» Directions: Print every line of the data word for word.

» Source data:
★ ★ ★ ★ ★

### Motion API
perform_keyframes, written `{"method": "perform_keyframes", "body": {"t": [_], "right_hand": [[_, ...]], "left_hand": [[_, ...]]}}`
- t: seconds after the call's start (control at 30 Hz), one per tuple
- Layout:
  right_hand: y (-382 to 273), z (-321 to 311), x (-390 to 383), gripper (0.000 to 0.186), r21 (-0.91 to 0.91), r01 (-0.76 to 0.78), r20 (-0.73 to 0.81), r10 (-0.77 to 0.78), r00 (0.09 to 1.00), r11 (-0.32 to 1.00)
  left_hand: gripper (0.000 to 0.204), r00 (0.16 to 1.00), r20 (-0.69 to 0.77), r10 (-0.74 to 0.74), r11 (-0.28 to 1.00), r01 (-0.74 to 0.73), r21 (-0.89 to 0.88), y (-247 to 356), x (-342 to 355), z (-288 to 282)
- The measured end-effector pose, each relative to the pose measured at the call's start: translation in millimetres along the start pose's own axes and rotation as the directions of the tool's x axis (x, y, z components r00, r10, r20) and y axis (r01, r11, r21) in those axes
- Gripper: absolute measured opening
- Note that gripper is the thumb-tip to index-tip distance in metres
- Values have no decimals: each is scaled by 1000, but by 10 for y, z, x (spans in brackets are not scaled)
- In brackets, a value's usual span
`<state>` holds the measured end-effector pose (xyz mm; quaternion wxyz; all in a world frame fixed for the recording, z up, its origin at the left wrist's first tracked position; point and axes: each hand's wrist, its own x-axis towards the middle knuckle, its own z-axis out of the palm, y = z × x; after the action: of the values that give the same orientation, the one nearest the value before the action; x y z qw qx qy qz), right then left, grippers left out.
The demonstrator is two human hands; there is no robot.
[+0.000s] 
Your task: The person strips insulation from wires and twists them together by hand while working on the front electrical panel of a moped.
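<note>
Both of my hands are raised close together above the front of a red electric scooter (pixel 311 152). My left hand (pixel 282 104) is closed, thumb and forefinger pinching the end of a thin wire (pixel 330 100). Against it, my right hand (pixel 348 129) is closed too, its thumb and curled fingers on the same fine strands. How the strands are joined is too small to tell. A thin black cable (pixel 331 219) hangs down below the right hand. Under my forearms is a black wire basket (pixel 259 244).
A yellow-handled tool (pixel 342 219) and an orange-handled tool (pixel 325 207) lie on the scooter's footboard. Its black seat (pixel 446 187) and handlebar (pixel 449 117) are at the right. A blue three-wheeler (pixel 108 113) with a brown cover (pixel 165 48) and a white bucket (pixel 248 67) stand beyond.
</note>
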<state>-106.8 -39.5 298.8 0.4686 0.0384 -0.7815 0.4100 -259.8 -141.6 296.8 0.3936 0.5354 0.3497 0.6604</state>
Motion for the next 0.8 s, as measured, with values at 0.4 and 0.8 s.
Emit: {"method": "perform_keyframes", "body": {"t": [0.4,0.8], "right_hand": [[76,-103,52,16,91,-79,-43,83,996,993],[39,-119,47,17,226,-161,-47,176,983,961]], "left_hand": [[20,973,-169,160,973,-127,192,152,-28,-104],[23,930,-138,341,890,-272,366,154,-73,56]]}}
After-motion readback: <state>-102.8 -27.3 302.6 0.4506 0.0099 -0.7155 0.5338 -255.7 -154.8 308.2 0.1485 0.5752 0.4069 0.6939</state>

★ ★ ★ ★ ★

» Exercise response:
### Motion API
perform_keyframes, written `{"method": "perform_keyframes", "body": {"t": [_], "right_hand": [[_, ...]], "left_hand": [[_, ...]]}}`
- t: seconds after the call's start (control at 30 Hz), one per tuple
- Layout:
  right_hand: y (-382 to 273), z (-321 to 311), x (-390 to 383), gripper (0.000 to 0.186), r21 (-0.91 to 0.91), r01 (-0.76 to 0.78), r20 (-0.73 to 0.81), r10 (-0.77 to 0.78), r00 (0.09 to 1.00), r11 (-0.32 to 1.00)
  left_hand: gripper (0.000 to 0.204), r00 (0.16 to 1.00), r20 (-0.69 to 0.77), r10 (-0.74 to 0.74), r11 (-0.28 to 1.00), r01 (-0.74 to 0.73), r21 (-0.89 to 0.88), y (-247 to 356), x (-342 to 355), z (-288 to 282)
- The measured end-effector pose, each relative to the pose measured at the call's start: translation in millimetres along the start pose's own axes and rotation as the directions of the tool's x axis (x, y, z components r00, r10, r20) and y axis (r01, r11, r21) in those axes
- Gripper: absolute measured opening
- Note that gripper is the thumb-tip to index-tip distance in metres
- Values have no decimals: each is scaled by 1000, but by 10 for y, z, x (spans in brackets are not scaled)
- In brackets, a value's usual span
`<state>` holds the measured end-effector pose (xyz mm; quaternion wxyz; all in a world frame fixed for the recording, z up, its origin at the left wrist's first tracked position; point and axes: each hand's wrist, its own x-axis towards the middle knuckle, its own z-axis out of the palm, y = z × x; after the action: of the values that give the same orientation, the one nearest the value before the action; x y z qw qx qy qz), right then left, grippers left out.
The demonstrator is two human hands; there is no robot.
[+0.000s] 
Your task: The person strips insulation from wires and twists them together by hand while working on the front electrical panel of a moped.
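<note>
Both of my hands are raised close together above the front of a red electric scooter (pixel 311 152). My left hand (pixel 282 104) is closed, thumb and forefinger pinching the end of a thin wire (pixel 330 100). Against it, my right hand (pixel 348 129) is closed too, its thumb and curled fingers on the same fine strands. How the strands are joined is too small to tell. A thin black cable (pixel 331 219) hangs down below the right hand. Under my forearms is a black wire basket (pixel 259 244).
A yellow-handled tool (pixel 342 219) and an orange-handled tool (pixel 325 207) lie on the scooter's footboard. Its black seat (pixel 446 187) and handlebar (pixel 449 117) are at the right. A blue three-wheeler (pixel 108 113) with a brown cover (pixel 165 48) and a white bucket (pixel 248 67) stand beyond.
</note>
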<state>-106.8 -39.5 298.8 0.4686 0.0384 -0.7815 0.4100 -259.8 -141.6 296.8 0.3936 0.5354 0.3497 0.6604</state>
Motion for the next 0.8 s, as measured, with values at 0.4 and 0.8 s.
Emit: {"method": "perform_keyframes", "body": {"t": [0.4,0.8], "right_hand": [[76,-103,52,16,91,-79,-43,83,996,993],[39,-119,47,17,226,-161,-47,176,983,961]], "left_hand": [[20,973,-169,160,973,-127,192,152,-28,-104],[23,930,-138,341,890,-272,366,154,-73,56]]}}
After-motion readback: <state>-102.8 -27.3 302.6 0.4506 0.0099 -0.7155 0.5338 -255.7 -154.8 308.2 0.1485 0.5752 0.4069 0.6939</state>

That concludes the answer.